**EXERCISE INSTRUCTIONS:** Please repeat the listing below exactly, but do not include its pictures.

--- MATERIAL PROVIDED Enclosed Below ---

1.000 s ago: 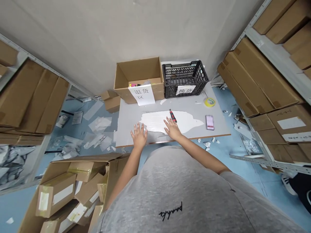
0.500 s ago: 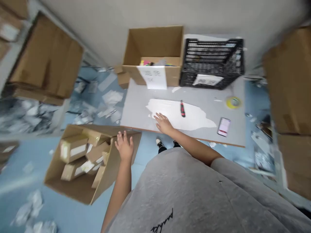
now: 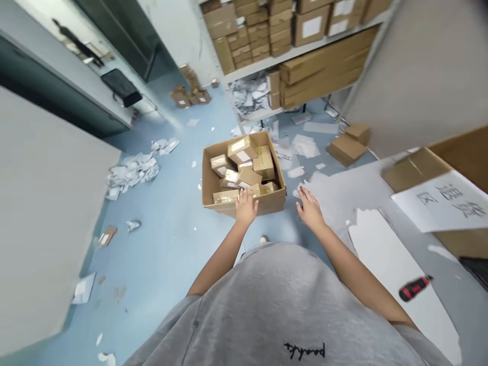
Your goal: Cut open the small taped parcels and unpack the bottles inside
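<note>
An open cardboard box (image 3: 267, 203) stands on the blue floor, filled with several small taped cardboard parcels (image 3: 242, 150) with white labels. My left hand (image 3: 246, 207) rests at the box's near rim, fingers spread, gripping nothing visible. My right hand (image 3: 310, 210) hangs open just right of the box, above the corner of a grey tabletop (image 3: 343, 203). A red-and-black utility knife (image 3: 415, 288) lies on a white patch (image 3: 392, 259) on that table, far from both hands. A paper sign (image 3: 442, 201) with Chinese characters hangs at the right edge.
Metal shelves of stacked cardboard boxes (image 3: 290, 56) stand ahead. Loose white paper scraps (image 3: 133, 170) litter the blue floor (image 3: 160, 254). Two small cardboard boxes (image 3: 346, 145) sit beside the table. A long grey counter (image 3: 76, 96) runs along the left.
My view has swung left, moving the table to the right and centring the box. My left hand has reached the box rim, and my right hand has slid off the white patch toward the table's edge.
</note>
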`<state>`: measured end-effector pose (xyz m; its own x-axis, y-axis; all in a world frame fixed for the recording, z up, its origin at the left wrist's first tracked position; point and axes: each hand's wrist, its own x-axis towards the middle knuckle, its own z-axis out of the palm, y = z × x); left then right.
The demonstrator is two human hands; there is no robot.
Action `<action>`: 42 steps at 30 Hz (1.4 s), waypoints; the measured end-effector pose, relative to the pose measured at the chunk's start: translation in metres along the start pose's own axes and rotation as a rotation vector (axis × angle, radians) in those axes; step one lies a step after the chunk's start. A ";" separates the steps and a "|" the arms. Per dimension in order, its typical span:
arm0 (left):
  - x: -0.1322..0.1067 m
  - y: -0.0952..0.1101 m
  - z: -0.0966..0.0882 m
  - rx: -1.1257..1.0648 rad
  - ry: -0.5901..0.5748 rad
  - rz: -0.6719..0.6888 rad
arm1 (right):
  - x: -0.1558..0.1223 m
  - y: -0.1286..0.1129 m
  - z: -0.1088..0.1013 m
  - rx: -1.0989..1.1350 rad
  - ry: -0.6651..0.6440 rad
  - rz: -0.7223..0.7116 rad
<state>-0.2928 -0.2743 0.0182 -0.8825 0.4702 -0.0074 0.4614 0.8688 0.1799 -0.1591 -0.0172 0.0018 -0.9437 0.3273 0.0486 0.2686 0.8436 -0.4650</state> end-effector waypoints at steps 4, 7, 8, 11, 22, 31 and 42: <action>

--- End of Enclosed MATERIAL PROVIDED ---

**RESULT OF THIS EXERCISE:**
1.000 s ago: 
0.500 s ago: 
now: 
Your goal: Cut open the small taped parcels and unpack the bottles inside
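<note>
An open cardboard box (image 3: 267, 203) stands on the blue floor, filled with several small taped cardboard parcels (image 3: 242, 150) with white labels. My left hand (image 3: 246, 207) rests at the box's near rim, fingers spread, gripping nothing visible. My right hand (image 3: 310, 210) hangs open just right of the box, above the corner of a grey tabletop (image 3: 343, 203). A red-and-black utility knife (image 3: 415, 288) lies on a white patch (image 3: 392, 259) on that table, far from both hands. A paper sign (image 3: 442, 201) with Chinese characters hangs at the right edge.
Metal shelves of stacked cardboard boxes (image 3: 290, 56) stand ahead. Loose white paper scraps (image 3: 133, 170) litter the blue floor (image 3: 160, 254). Two small cardboard boxes (image 3: 346, 145) sit beside the table. A long grey counter (image 3: 76, 96) runs along the left.
My view has swung left, moving the table to the right and centring the box. My left hand has reached the box rim, and my right hand has slid off the white patch toward the table's edge.
</note>
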`<state>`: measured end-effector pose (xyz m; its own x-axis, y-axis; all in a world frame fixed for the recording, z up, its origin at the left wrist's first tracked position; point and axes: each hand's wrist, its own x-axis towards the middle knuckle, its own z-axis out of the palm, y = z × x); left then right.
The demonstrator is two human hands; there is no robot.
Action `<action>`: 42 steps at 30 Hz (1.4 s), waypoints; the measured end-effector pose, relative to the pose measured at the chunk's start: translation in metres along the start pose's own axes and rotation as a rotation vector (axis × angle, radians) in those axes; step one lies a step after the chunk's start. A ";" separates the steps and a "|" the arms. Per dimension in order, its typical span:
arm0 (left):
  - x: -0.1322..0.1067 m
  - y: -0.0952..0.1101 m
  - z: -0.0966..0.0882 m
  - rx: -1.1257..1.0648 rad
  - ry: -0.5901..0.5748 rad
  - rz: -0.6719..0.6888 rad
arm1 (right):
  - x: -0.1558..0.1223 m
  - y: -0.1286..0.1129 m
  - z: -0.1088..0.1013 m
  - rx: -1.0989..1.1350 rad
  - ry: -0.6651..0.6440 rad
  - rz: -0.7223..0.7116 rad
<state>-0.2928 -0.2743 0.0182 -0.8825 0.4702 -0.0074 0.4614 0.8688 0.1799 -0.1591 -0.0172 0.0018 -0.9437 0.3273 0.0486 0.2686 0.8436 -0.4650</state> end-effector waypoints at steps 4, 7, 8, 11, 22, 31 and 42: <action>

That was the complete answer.